Mention of diversity therefore is often related to “tolerance”; there is no reason to have to tolerate anything. Think of the things that are the objects of demands for tolerance – race is commonly cited. But race is not something that requires tolerance. How can a race be tolerated, or need tolerance? If something is to be tolerated, it must be disliked in the first place. So, the significant question is the reason for the initial dislike.
The celebration of difference is the primary feature of “diversity”. This is the opposite of harmony, which is the basis of a healthy society. Postmodernism obstructs the pursuit of common good. It warrants our very close inspection.
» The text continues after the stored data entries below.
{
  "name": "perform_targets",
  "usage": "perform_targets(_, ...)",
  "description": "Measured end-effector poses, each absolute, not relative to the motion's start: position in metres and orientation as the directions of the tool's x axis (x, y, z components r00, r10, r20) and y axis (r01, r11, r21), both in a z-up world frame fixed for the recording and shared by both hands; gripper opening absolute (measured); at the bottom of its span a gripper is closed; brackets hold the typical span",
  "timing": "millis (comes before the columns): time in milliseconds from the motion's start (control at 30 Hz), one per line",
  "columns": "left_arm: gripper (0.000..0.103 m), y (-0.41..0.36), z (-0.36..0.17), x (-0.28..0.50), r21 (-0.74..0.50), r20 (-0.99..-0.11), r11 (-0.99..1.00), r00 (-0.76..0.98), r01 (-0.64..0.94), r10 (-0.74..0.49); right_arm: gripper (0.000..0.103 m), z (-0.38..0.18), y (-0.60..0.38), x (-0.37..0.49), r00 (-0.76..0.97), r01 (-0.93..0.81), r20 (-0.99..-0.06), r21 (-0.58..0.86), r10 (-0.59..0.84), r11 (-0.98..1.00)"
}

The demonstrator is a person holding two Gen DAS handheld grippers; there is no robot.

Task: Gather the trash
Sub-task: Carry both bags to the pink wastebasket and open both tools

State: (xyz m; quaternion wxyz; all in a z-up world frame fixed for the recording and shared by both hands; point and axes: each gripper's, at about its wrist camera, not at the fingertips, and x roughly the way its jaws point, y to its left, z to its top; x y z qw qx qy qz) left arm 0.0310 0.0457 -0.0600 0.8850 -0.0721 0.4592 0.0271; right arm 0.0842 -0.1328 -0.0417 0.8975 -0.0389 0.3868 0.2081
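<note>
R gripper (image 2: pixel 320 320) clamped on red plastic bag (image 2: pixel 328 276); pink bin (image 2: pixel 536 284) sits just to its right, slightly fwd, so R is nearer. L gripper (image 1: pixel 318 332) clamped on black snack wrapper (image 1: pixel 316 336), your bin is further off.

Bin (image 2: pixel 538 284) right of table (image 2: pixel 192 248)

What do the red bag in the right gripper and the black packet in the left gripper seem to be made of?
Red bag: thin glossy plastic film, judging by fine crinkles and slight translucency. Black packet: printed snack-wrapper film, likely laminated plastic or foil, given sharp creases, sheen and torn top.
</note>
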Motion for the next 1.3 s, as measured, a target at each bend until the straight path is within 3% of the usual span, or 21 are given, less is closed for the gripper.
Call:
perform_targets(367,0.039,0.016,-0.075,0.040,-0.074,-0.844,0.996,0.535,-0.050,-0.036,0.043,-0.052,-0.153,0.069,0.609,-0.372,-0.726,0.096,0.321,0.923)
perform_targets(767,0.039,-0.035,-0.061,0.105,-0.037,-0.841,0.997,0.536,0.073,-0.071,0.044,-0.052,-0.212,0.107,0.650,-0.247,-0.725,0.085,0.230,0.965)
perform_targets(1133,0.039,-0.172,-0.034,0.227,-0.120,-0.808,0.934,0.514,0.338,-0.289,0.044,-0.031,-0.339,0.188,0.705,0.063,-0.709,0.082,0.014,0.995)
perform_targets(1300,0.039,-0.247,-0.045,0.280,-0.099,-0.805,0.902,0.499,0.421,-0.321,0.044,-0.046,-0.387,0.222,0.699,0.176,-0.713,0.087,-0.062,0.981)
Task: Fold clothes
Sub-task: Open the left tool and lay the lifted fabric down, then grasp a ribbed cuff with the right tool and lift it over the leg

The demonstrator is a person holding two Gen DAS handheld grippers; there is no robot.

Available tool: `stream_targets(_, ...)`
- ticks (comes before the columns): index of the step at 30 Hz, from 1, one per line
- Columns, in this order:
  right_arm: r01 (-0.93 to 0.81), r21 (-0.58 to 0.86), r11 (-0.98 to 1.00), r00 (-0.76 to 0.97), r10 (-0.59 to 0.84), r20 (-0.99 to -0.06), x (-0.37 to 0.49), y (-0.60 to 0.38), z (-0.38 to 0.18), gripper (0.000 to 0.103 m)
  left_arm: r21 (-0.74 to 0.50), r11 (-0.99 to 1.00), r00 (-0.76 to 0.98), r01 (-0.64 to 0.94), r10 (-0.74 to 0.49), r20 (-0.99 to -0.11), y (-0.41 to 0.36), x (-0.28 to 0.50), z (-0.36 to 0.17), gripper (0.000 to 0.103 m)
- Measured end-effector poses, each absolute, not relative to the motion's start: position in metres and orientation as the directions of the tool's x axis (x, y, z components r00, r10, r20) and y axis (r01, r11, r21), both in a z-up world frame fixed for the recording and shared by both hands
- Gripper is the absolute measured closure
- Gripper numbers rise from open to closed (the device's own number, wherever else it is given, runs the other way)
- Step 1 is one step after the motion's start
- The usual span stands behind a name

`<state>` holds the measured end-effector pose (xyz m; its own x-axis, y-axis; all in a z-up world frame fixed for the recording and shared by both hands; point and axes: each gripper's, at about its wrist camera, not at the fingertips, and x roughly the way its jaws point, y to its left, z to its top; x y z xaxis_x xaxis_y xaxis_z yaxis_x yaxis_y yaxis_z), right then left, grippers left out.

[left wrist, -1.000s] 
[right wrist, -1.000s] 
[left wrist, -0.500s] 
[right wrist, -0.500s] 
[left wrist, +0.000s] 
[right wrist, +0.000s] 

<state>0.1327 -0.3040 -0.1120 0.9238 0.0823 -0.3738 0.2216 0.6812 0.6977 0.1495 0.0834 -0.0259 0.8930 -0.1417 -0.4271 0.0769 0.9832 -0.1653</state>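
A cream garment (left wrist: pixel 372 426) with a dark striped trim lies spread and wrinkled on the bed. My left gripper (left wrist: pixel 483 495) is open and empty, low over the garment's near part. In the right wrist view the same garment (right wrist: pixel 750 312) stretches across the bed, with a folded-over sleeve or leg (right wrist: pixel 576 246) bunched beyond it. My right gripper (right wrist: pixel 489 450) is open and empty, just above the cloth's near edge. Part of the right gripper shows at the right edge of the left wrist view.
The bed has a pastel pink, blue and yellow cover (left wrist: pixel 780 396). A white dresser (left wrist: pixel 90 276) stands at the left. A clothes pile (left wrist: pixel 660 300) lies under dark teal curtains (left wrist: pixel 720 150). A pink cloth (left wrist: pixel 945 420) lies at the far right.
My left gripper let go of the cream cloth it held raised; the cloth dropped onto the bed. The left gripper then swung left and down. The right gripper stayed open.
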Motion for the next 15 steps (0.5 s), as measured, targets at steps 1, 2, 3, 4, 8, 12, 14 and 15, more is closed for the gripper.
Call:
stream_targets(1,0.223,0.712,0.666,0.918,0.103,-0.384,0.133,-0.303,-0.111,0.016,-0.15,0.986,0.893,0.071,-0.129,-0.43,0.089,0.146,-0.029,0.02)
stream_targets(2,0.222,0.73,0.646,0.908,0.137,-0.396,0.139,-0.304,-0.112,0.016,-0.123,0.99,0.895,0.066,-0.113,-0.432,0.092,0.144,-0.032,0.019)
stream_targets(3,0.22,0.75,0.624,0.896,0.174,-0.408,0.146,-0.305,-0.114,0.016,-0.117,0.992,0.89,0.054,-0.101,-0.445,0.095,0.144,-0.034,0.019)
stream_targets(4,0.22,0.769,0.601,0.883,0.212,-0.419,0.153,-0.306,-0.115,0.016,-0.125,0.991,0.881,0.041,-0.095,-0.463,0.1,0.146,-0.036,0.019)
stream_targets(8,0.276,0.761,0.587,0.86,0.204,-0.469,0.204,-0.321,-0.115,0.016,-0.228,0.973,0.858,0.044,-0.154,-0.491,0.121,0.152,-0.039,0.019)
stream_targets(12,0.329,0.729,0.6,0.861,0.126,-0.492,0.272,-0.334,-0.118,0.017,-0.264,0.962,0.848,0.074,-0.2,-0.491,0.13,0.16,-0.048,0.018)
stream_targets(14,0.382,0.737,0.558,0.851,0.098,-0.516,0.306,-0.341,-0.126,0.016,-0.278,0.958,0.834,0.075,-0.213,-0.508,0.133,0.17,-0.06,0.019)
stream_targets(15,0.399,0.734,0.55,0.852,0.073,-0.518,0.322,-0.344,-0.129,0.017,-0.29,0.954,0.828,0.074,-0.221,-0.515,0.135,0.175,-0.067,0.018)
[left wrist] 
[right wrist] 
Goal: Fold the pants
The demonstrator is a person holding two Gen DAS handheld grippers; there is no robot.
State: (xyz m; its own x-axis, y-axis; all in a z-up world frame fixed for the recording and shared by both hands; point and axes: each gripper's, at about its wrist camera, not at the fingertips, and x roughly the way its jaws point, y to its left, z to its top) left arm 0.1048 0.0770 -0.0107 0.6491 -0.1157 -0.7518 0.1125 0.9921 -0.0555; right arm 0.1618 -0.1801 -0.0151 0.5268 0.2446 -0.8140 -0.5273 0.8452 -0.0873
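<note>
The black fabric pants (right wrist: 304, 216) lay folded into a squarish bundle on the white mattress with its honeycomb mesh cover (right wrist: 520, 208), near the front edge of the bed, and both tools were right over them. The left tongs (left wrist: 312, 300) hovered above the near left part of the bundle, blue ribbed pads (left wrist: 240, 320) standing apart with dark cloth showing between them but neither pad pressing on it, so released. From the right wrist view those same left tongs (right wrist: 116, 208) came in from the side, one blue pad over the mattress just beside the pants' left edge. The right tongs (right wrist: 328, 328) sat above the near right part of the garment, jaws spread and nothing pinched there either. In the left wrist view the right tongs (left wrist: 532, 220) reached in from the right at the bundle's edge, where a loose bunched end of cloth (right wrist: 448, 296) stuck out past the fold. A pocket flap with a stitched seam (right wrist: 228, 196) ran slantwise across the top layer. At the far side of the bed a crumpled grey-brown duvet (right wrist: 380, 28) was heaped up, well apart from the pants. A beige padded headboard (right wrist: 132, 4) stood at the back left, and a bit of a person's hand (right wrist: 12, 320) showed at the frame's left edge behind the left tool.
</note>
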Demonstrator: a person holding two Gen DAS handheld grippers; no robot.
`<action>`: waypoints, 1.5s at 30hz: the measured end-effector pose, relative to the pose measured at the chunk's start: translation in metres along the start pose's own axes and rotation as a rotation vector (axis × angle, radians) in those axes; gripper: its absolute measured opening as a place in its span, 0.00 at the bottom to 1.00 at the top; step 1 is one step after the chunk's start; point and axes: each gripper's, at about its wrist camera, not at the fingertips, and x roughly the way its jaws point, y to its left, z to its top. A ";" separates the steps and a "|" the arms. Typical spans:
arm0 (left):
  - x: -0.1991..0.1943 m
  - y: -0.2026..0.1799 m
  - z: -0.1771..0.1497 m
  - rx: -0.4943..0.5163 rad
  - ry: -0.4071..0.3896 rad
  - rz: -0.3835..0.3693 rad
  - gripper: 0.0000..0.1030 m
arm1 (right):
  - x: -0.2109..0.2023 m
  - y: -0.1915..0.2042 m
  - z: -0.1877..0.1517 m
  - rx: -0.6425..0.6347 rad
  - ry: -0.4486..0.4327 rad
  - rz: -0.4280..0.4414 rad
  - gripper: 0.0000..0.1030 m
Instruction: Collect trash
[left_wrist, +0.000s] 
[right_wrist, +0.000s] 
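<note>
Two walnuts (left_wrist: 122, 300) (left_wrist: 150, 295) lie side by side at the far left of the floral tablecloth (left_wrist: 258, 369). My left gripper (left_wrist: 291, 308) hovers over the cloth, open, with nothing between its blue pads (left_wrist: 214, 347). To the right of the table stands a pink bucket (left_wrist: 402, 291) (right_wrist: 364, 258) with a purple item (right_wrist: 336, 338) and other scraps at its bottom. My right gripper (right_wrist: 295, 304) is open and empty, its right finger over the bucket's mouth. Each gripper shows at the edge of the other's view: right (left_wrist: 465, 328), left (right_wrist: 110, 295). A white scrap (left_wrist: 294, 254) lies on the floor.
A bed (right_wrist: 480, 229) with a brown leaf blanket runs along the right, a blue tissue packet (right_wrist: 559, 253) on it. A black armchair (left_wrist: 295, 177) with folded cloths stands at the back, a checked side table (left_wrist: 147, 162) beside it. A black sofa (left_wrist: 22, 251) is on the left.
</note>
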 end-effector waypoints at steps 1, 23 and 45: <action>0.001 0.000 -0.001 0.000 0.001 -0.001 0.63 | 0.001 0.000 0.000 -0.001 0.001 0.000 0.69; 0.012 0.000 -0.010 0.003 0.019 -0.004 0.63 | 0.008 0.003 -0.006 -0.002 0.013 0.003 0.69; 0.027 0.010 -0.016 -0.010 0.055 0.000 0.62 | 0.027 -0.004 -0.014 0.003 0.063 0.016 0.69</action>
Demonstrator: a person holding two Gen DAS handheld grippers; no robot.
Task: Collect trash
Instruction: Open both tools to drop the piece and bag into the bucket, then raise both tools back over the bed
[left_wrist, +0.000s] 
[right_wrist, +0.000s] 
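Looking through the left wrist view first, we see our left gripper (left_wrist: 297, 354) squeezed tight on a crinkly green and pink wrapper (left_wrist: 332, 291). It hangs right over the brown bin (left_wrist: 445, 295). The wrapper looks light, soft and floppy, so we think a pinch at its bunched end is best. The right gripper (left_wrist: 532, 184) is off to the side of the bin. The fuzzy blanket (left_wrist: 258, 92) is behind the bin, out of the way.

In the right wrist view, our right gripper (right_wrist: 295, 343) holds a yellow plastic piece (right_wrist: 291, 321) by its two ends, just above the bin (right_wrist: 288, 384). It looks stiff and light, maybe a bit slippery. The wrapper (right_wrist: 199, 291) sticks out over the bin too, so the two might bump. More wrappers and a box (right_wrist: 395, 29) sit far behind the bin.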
The salient distinction between art and science is that art is subjective while science is objective. Differences in artistic philosophies do not impose any more than other subjective choices – like preferences in ice cream flavours or genres of music. However, science is the pursuit of objective truth, and the consequences of distorting that are dire indeed. Scientific reasoning is imperative to overcoming the legacy of confusion that signified the Dark Ages. As Pinker reminds us, postmodernism is the reactionary stumbling block to be overcome in the struggle for objective truth.